Patients with serious mental illness may have an increased choice of health-care providers under an agreement between the state and one of the largest Medicaid mental-health plans.

Agency for Health Care Administration officials agreed to award three Medicaid managed-care contracts to Magellan Complete Care, which, in exchange, agreed to drop 11 challenges filed in state administrative court in Tallahassee.

Under the settlement agreement, Medicaid beneficiaries with serious mental illness who live in Medicaid regions 4, 5 and 7 will be able to choose Magellan as a health plan.

Region 4 is made up of Nassau, Baker, Duval, Clay, St. Johns, Flagler and Volusia counties, while Region 5 is made up of Pasco and Pinellas counties. Region 7 is made up of Orange, Osceola, Seminole and Brevard counties.

The settlement with Magellan came after the Agency for Health Care Administration this spring awarded contracts across the state to Medicaid managed-care companies. The contract awards drew a series of legal challenges, including from Magellan.

Prior to the settlement, WellCare of Florida had been the only company awarded a “specialty” contract this spring to provide services to people with serious mental illness.

“It’s good that individuals with serious mental illness have more than one choice of specialty plan,” said Melanie Brown-Woofter, president and CEO of the Florida Council for Community Mental Health.

The settlement agreement reached last week can be challenged. However, the health plan that had the most to lose from the agreement --- WellCare of Florida --- was given draft copies of the agreement prior to its execution.

WellCare did not immediately comment on the agreement.

The settlement also contains a caveat that allows AHCA “in its sole and absolute discretion” to place a six-month freeze on enrollment in Magellan one month after the effective date of the new contract.

The freeze would not apply if a patient actively chooses to enroll in Magellan and suffers from one of a number of serious mental illnesses, including schizophrenia.

If both of those conditions aren’t met, a Medicaid patient living in Medicaid regions 4, 5 or 7 with a serious mental health illness will be assigned to WellCare of Florida.  

Although pleased with the increase of choices for patients in those regions, Brown-Woofter expressed concerns about the caveat, noting that sometimes patients with serious mental illness can have difficulties making decisions.   

The settlement came just weeks before the state will send information to Medicaid patients about their choices of health plans, after the state has signed multi-year contracts worth at least $90 billion with managed-care plans, according to the state.

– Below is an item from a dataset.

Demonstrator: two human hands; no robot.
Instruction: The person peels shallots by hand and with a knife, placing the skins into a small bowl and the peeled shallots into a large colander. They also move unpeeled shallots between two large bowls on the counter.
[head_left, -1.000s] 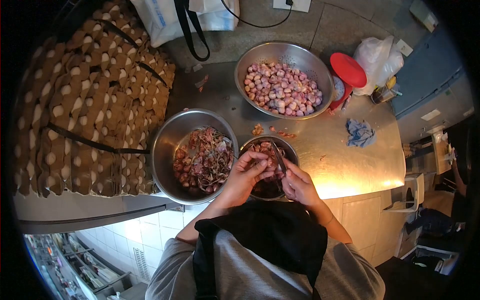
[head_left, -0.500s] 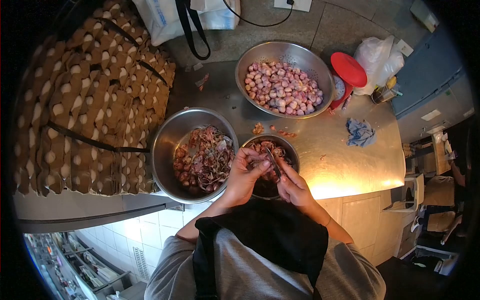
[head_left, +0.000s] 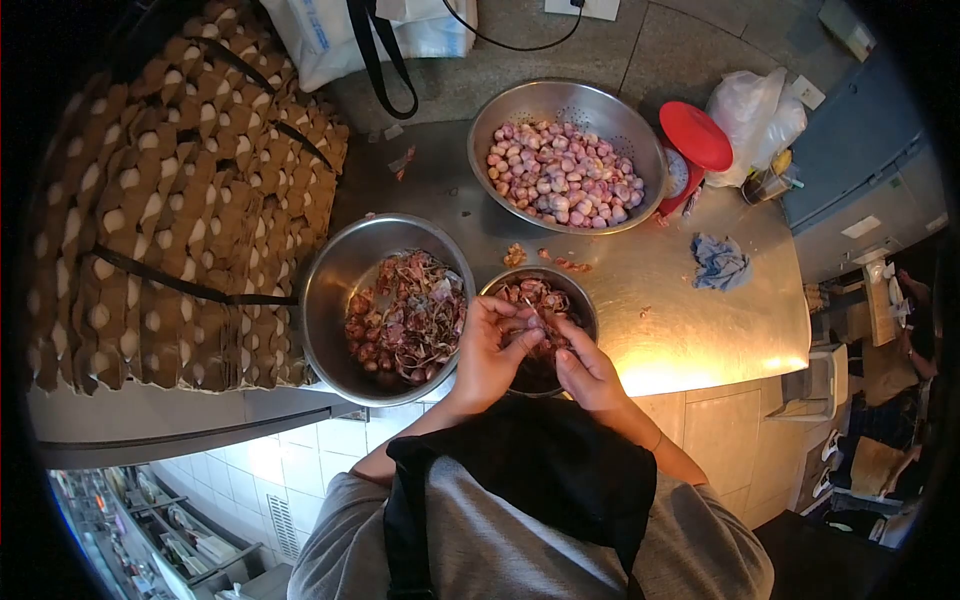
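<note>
Above the small bowl point(head_left: 590, 308) of reddish skins, my left hand point(head_left: 492, 352) pinches a small pale thing, probably a shallot, partly hidden by the fingers. My right hand point(head_left: 588, 368) meets it from the right with curled fingers; a thin blade shows faintly between the hands. To the left stands a larger steel bowl point(head_left: 322, 330) with unpeeled shallots point(head_left: 366, 352) and loose skins and roots. Behind the hands, a steel colander point(head_left: 645, 150) holds many peeled pink shallots point(head_left: 565, 175).
Stacked egg trays point(head_left: 180, 210) fill the left side. On the steel table point(head_left: 690, 335) lie a blue cloth point(head_left: 720, 263) and scraps of skin. A red scale point(head_left: 697, 137) and a white plastic bag point(head_left: 745, 115) stand at the back right.
The knife blade, clear between my hands before, is now turned and hardly visible. My right hand's fingers have shifted slightly, and a pale tip shows at my left fingertips.
</note>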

Florida lawmakers in 2011 overhauled the Medicaid system to require most beneficiaries to enroll in managed-care plans. An initial set of contracts is expiring, and AHCA went through a lengthy reprocurement process to award new contracts, completing the process this spring.

AHCA has announced that it will begin transitioning Medicaid patients in South Florida from their existing HMOs to new managed-care plans in December.

The News Service of Florida reported last week that Magellan and the state had reached an agreement in concept and that Magellan was going to drop its administrative challenges. WellCare attorneys told Administrative Law Judge John Newton that the company had received a draft copy of the proposed settlement agreement and was reviewing the document.

Meanwhile, AHCA still is defending in administrative court its decisions not to award Medicaid contracts to the AIDS Healthcare Foundation and an HMO owned by the North Broward and South Broward hospital districts.